It took me most of the day to track down the bug and fix it, but it was an interesting journey. What he found is that, if you call want() from (a sub that's called from) within the guard of a loop, it crashes the second time through.
It turns out that this happened because of a subtle design flaw in Want. Perl doesn't really have any proper introspection capabilities, so modules like Want have to be cunning and take advantage of data that's around for other reasons. To decide what context a sub is called in, Want locates the part of the optree where the sub is called, and then trawls it to find the essence of the expression the sub call is in. (For example foo() + 2 means foo is called in numeric context, whereas foo() && 2 means it's called in boolean context.

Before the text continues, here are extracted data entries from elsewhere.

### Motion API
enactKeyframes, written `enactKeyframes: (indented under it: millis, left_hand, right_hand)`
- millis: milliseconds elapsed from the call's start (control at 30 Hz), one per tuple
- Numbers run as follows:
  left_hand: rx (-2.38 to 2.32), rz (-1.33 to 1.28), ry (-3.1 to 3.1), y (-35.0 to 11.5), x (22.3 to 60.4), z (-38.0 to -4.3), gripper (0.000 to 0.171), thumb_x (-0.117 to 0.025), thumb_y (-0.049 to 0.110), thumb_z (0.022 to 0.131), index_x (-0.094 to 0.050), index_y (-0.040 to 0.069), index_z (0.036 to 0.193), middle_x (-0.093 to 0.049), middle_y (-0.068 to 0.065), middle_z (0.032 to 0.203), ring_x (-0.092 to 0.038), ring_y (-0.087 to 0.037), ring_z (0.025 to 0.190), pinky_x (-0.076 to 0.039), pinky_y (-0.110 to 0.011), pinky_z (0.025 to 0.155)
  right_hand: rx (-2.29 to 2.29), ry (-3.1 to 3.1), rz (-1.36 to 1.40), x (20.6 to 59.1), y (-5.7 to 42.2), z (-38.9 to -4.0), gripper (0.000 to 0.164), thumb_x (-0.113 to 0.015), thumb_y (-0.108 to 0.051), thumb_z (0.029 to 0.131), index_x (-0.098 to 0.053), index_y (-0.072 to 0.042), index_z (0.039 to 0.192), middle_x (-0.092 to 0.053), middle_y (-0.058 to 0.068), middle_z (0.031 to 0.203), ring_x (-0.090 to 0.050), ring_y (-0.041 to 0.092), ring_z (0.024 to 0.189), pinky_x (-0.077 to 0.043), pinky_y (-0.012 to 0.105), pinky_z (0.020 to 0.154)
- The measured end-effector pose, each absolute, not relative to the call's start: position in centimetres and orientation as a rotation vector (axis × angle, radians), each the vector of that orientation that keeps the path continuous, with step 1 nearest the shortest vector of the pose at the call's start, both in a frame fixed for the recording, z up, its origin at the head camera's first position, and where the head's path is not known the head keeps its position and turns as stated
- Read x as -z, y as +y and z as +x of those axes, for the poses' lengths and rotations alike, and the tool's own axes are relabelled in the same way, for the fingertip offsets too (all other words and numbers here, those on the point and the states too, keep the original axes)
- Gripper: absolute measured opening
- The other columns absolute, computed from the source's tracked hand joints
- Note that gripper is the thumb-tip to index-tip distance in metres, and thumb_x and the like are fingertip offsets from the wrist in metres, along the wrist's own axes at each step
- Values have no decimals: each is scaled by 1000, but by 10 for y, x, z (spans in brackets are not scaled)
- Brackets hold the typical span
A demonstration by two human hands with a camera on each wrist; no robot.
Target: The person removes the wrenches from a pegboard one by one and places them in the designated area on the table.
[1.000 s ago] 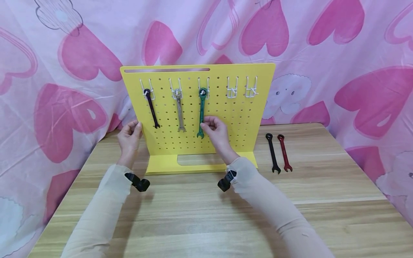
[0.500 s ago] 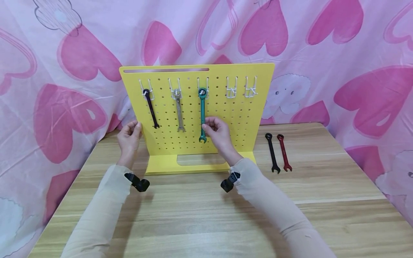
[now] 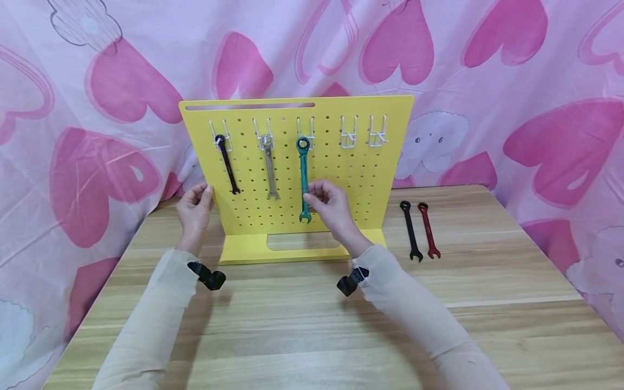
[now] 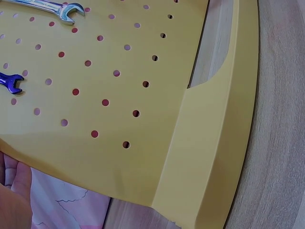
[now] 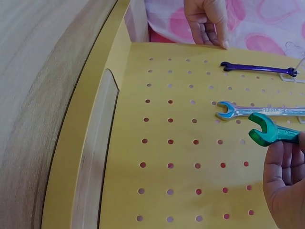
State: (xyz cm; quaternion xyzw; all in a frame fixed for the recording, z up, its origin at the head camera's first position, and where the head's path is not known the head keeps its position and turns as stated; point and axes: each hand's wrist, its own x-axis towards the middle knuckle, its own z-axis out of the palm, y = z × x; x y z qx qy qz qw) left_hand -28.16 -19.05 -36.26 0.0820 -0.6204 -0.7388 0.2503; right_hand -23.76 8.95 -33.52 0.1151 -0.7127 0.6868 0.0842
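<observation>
We find the right hand [image 3: 330,205] closed narrowly on the green wrench [image 3: 304,168], thumb and fingers pinching its lower half; the wrench stands near upright before the yellow pegboard [image 3: 285,181], its open end just below the fingers and its ring end well above them, at the third hook from the left; we cannot tell whether the ring bears on that hook. The left hand [image 3: 194,210] holds the board's left edge, its fingers curled at the rim. Between the hands, and higher than both, hang the dark purple wrench [image 3: 227,164], nearer the left hand, and the silver wrench [image 3: 270,168], nearer the green one; above and to the right of the right hand we note two white wire hooks [image 3: 348,136]. On the worktop [image 3: 283,325], to the right of the right hand and well apart from it, lie the black wrench [image 3: 411,230] and the red wrench [image 3: 428,228], side by side, ring ends pointing away; beyond both hands hangs a pink heart-patterned cloth [image 3: 468,162].
</observation>
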Motion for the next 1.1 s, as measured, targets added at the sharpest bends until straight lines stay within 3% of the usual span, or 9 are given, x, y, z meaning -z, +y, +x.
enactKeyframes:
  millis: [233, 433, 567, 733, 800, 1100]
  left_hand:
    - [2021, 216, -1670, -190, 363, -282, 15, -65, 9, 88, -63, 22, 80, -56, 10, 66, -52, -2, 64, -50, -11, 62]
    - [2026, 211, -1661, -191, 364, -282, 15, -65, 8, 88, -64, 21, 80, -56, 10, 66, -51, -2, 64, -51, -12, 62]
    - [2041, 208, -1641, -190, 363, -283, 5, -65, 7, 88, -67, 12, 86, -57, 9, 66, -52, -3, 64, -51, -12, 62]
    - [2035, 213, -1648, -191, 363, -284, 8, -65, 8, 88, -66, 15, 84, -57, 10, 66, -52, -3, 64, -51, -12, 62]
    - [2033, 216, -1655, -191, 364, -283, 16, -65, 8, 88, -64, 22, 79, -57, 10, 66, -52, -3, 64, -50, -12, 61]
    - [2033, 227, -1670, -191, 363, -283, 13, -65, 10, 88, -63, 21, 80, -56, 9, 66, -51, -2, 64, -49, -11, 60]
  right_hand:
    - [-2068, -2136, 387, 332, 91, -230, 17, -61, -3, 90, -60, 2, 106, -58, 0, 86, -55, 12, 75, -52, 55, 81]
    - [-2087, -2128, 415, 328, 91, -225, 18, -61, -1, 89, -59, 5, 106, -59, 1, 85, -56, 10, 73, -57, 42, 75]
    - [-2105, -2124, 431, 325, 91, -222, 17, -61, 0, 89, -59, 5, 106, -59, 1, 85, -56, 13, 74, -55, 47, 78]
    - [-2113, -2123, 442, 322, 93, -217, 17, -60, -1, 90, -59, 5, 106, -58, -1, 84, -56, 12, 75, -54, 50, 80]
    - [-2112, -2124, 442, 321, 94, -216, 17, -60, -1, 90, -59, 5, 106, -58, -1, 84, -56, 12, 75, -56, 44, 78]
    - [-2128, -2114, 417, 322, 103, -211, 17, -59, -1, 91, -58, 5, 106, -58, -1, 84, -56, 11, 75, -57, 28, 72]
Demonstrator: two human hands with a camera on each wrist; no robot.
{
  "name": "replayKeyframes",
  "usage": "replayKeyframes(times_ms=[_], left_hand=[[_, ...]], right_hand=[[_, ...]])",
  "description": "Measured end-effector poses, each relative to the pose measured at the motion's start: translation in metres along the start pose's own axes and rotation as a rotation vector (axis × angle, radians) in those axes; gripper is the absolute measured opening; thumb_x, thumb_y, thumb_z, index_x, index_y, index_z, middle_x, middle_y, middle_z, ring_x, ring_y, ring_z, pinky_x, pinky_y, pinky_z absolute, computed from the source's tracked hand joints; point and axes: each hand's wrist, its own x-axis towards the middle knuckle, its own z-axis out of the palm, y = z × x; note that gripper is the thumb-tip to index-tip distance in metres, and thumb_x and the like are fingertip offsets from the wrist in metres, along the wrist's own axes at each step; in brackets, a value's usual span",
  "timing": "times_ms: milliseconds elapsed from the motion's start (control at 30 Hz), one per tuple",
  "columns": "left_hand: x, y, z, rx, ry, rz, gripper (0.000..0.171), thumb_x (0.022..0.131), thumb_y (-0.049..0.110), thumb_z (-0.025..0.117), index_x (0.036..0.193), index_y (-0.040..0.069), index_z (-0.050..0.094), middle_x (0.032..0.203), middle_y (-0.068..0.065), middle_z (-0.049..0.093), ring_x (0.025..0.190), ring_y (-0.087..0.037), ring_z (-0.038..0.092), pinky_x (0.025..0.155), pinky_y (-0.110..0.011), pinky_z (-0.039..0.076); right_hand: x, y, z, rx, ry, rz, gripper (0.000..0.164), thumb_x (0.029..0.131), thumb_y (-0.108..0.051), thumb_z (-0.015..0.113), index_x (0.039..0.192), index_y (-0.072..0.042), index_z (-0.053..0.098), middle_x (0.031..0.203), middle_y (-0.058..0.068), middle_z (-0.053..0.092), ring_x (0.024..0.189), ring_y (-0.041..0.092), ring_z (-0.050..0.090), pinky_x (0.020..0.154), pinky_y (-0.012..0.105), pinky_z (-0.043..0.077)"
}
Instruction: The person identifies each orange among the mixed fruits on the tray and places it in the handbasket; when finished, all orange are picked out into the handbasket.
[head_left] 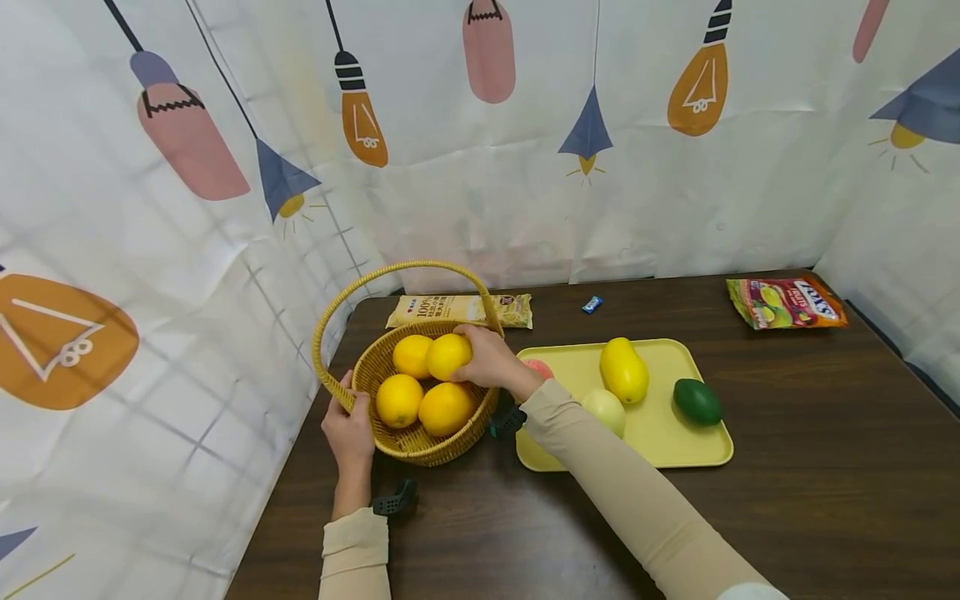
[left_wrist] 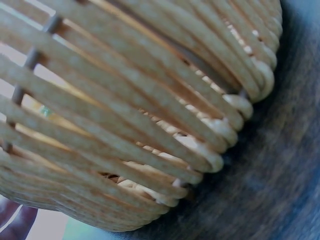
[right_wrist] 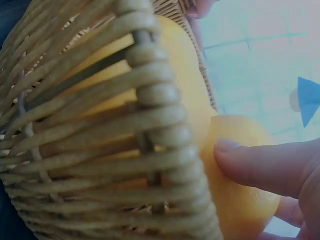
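A woven basket [head_left: 427, 454] with a tall arched handle stands on the table, several yellow-orange oranges [head_left: 399, 402] in it. My left hand [head_left: 351, 429] grips the basket's left rim near the foot of the handle. Inside the right part of the basket, my right hand [head_left: 491, 360] holds one orange [head_left: 447, 357] among the others. The right wrist view shows the thumb pressed on that orange [right_wrist: 245, 205], level with the rim. Woven basket wall [left_wrist: 125, 115] fills most of the left wrist view.
Right of the basket lies a yellow tray [head_left: 667, 450] with a yellow mango-like fruit [head_left: 624, 371], a pale green round fruit [head_left: 604, 410] and a dark green avocado [head_left: 697, 402]. Behind are a gold packet [head_left: 517, 310], a small blue wrapper [head_left: 592, 304] and a colourful snack bag [head_left: 787, 303].
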Motion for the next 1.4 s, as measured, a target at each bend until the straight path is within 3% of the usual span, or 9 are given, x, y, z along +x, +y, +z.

There's no easy way (that I know of) to find the right part of the optree, but there are various bits of information around that give enough of a clue. The activation record for a sub records the last statement that was executed before the sub call, and the address the sub should return to. So I walk the optree, starting at the last statement, until I find the return address; then I know where the sub must have been called from.
The second time through a loop, however, it can happen that the last statement executed is after the return point, so it keeps walking and walking but never finds what it's looking for.
It took me a while to see how to fix it, but in the end I found a way. It so happens that loops, as well as subroutines, leave an activation record on the context stack, so the new code does this: after it's found the activation record for the sub, it keeps looking up the stack to see if there's a loop around the sub call. If there is, the optree walk starts at the beginning of the loop instead. That seems to fix it.
I'm just waiting for Damian to give the all clear before I release the new version.